Migrant surge heats up New Zealand’s housing market

Photo credit: moamag

New Zealand’s migration cycle is turning higher again, with ASB highlighting that stronger-than-expected inflows could add to demand and inflation pressures, which in turn may influence mortgage rates and borrowing capacity.

NZA reports that ASB economist Wesley Tanuvasa notes that “there is growing evidence that the migration cycle is on the up” with permanent and long-term net inflows rising to

around 23,200 in the year to January 2026, up from about 14,000 a year earlier. 

While this remains well below the long-run norm of roughly 50,000 annualized net inflows, the past three months have seen a rise of up to 40.9k – the strongest since April 2024 – as departures ease and more non-NZ citizens arrive from new markets such as China, India, and the Philippines. The bank highlights that Kiwi flight has effectively stalled, with departures no longer rising and expected to retrace as the domestic recovery beds in.
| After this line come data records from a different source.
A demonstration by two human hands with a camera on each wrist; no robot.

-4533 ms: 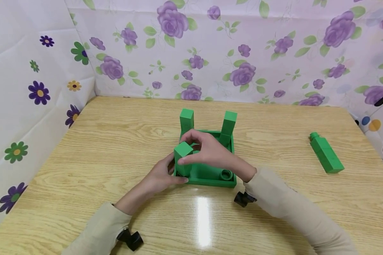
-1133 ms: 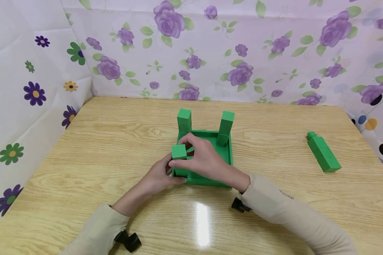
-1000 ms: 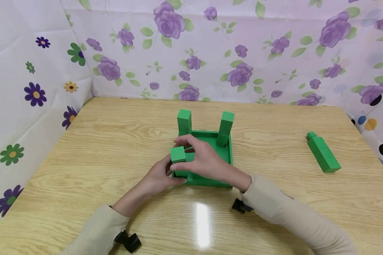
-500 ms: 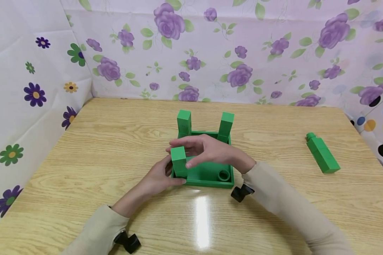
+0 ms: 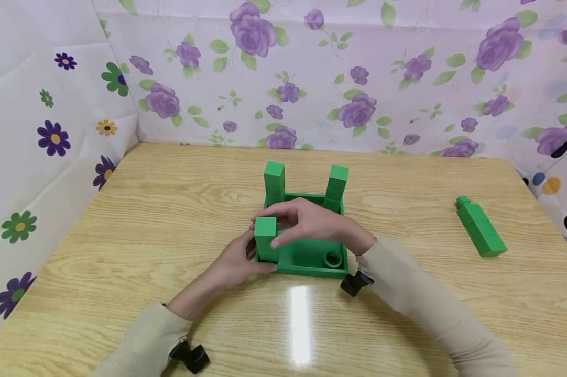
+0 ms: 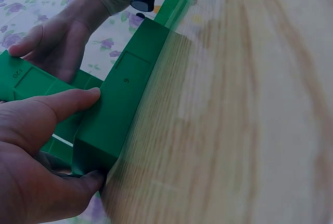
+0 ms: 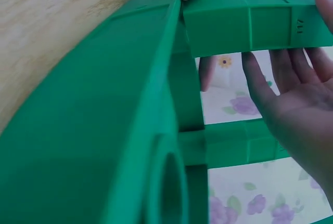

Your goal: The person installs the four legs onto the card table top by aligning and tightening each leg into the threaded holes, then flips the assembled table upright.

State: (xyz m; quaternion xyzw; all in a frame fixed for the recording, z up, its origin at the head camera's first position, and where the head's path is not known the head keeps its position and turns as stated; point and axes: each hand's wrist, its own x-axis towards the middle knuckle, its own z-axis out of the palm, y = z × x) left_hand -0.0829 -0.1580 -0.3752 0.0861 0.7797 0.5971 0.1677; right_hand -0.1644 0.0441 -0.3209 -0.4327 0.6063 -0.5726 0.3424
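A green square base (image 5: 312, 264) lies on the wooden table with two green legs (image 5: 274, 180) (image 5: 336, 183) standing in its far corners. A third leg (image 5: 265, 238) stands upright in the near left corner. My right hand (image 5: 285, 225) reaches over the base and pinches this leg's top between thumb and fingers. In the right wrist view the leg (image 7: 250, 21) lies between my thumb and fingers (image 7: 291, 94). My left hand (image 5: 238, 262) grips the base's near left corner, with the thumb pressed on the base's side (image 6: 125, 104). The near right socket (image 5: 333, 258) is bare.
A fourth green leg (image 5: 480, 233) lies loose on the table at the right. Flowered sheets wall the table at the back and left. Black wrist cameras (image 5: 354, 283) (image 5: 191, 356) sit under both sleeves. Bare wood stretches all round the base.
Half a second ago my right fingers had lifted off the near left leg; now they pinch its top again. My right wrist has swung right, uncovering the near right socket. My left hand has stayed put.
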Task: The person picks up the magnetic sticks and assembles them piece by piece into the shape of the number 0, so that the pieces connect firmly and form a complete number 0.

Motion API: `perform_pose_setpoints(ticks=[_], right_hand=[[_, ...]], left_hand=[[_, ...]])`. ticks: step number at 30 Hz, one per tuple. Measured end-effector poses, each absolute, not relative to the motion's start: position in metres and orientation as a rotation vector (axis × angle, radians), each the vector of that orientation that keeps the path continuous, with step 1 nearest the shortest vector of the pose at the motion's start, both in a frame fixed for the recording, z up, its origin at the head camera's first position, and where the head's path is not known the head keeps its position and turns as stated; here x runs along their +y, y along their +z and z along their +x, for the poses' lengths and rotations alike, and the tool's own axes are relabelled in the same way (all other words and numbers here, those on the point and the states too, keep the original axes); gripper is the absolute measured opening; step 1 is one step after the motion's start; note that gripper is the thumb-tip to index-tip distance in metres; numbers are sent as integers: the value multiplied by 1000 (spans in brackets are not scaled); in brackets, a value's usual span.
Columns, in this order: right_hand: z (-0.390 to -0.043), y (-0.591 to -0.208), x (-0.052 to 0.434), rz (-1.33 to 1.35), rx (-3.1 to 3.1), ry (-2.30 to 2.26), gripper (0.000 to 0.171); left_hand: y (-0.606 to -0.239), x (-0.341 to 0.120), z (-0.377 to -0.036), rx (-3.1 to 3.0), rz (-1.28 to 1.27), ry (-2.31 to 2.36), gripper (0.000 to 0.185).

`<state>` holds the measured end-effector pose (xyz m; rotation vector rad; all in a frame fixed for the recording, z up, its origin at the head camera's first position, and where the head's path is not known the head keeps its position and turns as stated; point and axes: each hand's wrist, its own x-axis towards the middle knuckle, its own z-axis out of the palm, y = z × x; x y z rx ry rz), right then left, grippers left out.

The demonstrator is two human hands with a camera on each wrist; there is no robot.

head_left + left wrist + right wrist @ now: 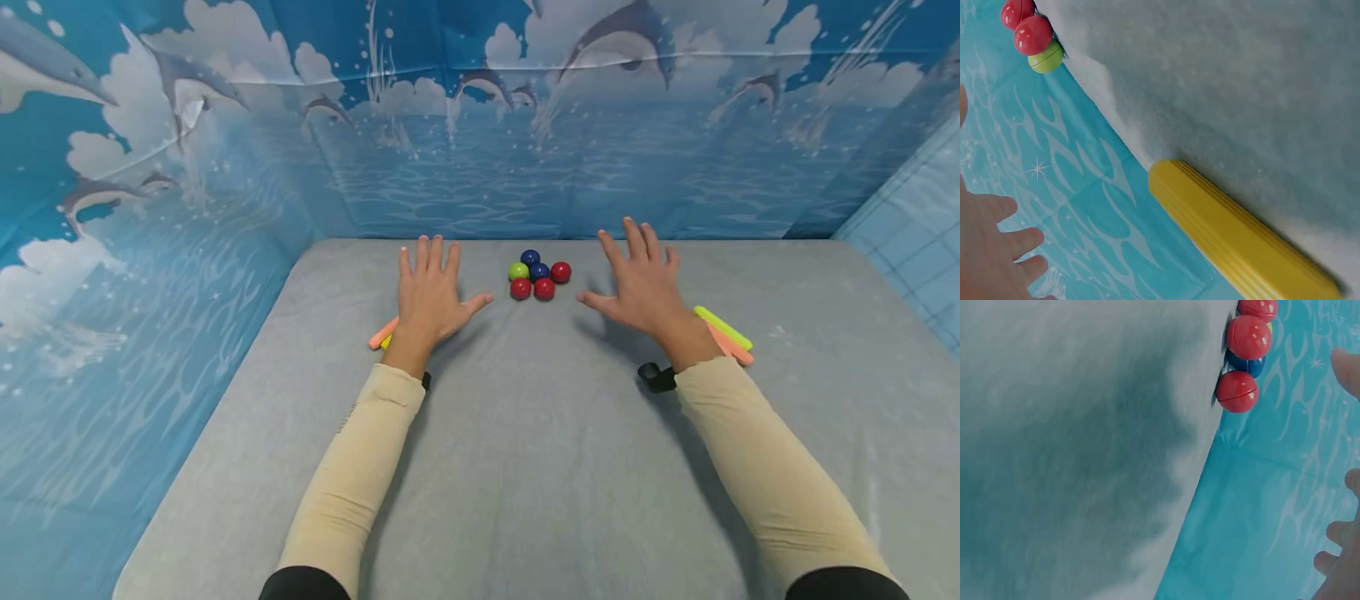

Taken together, the teend suggests population growth will provide more support to housing demand and rental markets through 2026, particularly in main centres that typically attract new migrants.

ASB stresses that migration data are volatile, but warns, “there is a risk that the pace of recovery (and flow through to spending demand) may be too fast for the economy to grow without generating additional inflation.”